I messed around with multiple emergency room visits for almost a year before I finally made an appointment with a Primary Care Physician. At that point, I was having non-stop tremors, hot flashes and profuse sweating and I had put on over 65 pounds. I was also starting to lose my hair. My District Manager called me into his office and kindly but firmly insisted that I take time off and make a doctor’s appointment as he was concerned about my health.
I’ll never forget that meeting with that doctor. I was sitting in my gown, trembling uncontrollably, when the doctor walked into the examination room. She took one look at me, took in my swollen ankles, shaking hands, and damp, flushed face and said, “Amalie, I think you have been misdiagnosed in the past year. I believe you have thyroid disease. And we are going to make you better.”
I broke down and sobbed. Then something terrifying happened. The tremors started turning into jerks and I started convulsing. I had gone into a full-blown thyroid storm.
The next few hours are a blur. I woke up in a critical bed at the local hospital. I had heart and kidney complications and found out later that normal thyroid readings are between 4-7 and mine were around 38. They had me on beta blockers, steroids, and several other medications—I was popping pills every 2-3 hours. I was in a private critical room where they had to keep the temperature at 55 degrees because I was so overheated from my overactive thyroid that I was hypersensitive to heat.
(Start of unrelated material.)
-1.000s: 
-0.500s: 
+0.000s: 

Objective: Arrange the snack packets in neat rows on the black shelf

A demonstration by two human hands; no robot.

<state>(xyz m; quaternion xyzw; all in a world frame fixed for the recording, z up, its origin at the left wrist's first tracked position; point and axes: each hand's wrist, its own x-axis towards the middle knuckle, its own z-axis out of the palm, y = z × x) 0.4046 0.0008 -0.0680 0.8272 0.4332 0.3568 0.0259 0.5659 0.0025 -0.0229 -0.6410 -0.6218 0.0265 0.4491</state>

I was diagnosed with a rare form of Graves’ Disease where a small percentage of people, primarily women, gain weight uncontrollably, even though it is hyperthyroidism. The diagnosis was only the beginning, and this story will take some time, and several posts, to unfold. This is not easy writing. The road to recovery was steep, rocky and frightening, and full of many potholes. God, I was so bloody scared back then. But I have the distance and the perspective to write about this now. And feel the relief to know it is over.